Q70. Explain how Partition Key is linked to Scalability?

The most important benefit of partitioning an Azure Table is scalability.

Let us consider a Table without any partition. This table is also referred to as a Table with a single partition. In a high volume of data storage (high traffic read/ write) situation, this single node has to serve all the requests from the application instances. This can cause a dip in the performance.

Consider the table with Partition key

As data size increases, Azure splits the Table into partitions and spreads the partitions on different servers. This is done based on the Partition Key so that data of same kind of data stay together. As the partitions are created and spread across many servers, scalability is achieved, that is the capacity to store more data, and at the same time no compromise is made on performance as data of same kind is stored together in partitions.

employee table partitioned on department name

We do not have any control on the process of partition which also means we can not specify on which node which set of entities should reside. Windows Azure automatically does this. In practice, a single partition can never run out of space. Azure handles this on its own.

Note :- Suppose a customer purchases goods from a company. All data pertaining to a particular customer such as his details, invoices raised and payments received reside in a single partition. This happens when the table is partitioned based on the customer. For a single customer, all requests will be routed to the same partition.
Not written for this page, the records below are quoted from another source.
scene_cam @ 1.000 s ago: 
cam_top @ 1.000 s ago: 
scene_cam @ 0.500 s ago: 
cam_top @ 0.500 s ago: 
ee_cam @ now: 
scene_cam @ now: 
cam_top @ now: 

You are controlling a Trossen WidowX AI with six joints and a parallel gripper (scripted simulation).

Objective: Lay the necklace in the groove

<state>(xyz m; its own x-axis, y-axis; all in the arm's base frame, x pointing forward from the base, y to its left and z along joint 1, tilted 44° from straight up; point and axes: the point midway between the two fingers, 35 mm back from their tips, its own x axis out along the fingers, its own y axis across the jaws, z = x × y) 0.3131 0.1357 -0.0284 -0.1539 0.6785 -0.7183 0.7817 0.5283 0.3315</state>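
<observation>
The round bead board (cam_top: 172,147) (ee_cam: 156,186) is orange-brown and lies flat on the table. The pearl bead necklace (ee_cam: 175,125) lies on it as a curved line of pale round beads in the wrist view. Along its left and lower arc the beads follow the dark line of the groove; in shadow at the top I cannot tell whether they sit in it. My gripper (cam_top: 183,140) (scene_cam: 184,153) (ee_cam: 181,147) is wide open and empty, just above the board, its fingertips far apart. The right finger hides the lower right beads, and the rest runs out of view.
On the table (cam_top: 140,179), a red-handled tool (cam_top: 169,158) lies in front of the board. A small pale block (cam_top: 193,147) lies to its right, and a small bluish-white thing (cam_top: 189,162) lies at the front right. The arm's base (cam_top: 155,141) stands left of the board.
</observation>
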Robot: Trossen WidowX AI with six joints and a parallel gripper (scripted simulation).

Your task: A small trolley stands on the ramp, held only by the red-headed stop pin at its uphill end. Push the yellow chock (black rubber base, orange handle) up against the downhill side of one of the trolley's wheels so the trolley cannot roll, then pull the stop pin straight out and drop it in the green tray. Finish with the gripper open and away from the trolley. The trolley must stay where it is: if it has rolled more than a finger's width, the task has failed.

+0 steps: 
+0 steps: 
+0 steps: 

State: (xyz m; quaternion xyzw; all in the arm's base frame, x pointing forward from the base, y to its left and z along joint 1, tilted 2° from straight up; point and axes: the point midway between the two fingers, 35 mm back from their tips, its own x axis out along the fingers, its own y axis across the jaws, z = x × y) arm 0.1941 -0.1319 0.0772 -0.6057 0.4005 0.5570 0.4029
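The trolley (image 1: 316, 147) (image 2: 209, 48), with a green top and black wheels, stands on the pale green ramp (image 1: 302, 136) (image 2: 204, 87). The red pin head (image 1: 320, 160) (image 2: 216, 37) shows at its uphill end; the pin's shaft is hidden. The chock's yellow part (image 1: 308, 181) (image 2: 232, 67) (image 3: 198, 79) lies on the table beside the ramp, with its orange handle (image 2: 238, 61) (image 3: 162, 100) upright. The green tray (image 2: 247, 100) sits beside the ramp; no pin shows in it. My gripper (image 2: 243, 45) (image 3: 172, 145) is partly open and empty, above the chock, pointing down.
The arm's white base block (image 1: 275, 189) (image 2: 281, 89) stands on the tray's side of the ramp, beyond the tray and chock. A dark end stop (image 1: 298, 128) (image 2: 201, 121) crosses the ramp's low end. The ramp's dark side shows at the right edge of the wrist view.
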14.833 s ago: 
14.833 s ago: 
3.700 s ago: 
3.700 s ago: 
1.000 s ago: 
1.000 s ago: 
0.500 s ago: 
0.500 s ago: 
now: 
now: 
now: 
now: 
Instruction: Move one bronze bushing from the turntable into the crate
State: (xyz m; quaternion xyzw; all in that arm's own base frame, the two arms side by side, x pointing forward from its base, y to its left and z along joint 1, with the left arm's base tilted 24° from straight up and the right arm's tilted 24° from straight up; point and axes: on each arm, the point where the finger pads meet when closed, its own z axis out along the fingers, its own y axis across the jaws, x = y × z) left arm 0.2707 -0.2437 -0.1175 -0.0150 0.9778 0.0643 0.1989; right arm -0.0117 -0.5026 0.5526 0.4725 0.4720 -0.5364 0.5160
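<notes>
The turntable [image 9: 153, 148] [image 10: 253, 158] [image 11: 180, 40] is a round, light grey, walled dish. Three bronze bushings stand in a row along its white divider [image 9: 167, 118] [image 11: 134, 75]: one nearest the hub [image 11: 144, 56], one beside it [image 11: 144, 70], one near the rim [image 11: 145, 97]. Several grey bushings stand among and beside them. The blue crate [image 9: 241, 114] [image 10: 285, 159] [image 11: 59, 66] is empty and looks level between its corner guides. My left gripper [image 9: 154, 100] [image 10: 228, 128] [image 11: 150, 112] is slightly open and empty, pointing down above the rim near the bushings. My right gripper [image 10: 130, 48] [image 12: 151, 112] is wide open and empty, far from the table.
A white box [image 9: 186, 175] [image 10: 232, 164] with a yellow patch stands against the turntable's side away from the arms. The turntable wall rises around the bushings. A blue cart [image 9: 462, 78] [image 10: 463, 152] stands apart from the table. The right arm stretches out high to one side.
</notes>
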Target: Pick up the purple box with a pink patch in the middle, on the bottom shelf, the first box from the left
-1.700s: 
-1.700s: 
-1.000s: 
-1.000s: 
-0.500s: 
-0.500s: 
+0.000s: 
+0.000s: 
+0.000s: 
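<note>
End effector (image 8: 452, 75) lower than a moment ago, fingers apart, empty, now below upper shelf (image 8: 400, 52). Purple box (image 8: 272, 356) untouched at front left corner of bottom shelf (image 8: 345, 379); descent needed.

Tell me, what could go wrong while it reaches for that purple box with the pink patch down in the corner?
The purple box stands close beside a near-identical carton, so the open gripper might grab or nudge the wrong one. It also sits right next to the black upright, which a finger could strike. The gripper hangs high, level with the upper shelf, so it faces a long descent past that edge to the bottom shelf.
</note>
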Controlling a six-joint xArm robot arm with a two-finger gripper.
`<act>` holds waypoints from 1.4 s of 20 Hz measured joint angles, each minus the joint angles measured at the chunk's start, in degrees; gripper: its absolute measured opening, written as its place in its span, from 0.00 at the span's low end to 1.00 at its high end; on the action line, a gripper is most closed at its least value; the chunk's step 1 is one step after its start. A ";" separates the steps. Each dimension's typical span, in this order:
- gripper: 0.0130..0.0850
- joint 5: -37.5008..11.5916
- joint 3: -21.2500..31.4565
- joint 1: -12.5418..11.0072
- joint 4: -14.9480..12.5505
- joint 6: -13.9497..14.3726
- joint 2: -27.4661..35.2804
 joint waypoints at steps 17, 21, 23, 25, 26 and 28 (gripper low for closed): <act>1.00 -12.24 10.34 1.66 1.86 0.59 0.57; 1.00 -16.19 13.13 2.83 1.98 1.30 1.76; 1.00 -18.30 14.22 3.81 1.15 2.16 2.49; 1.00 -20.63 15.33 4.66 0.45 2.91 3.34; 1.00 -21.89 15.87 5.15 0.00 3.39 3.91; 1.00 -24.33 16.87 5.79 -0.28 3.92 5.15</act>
Azure implements storage scalability by distributing partitions across many storage nodes. Remember that a single partition need not reside in a single node, it can reside on multiple storage nodes. However, all entities pertaining to a single partition are served by a single server. Note that Azure manages all scalability issues with one goal that is, there should not be a drop in performance during high traffic times. As we have discussed, entities in a Table are organized by a partition. Each partition is identified with a key called partition key which is a string property.

The Partition Key and Row Key are required properties for each entity. Note that, the Partition Key determines how the entities get distributed across storage nodes and entity's row key is its unique identifier within a partition. So, row key is the primary key within a partition. The Partition Key combined with the Row Key uniquely identifies an entity in a table. Both of these keys play an important role on how the data is partitioned and scaled. They also determine the performance of queries.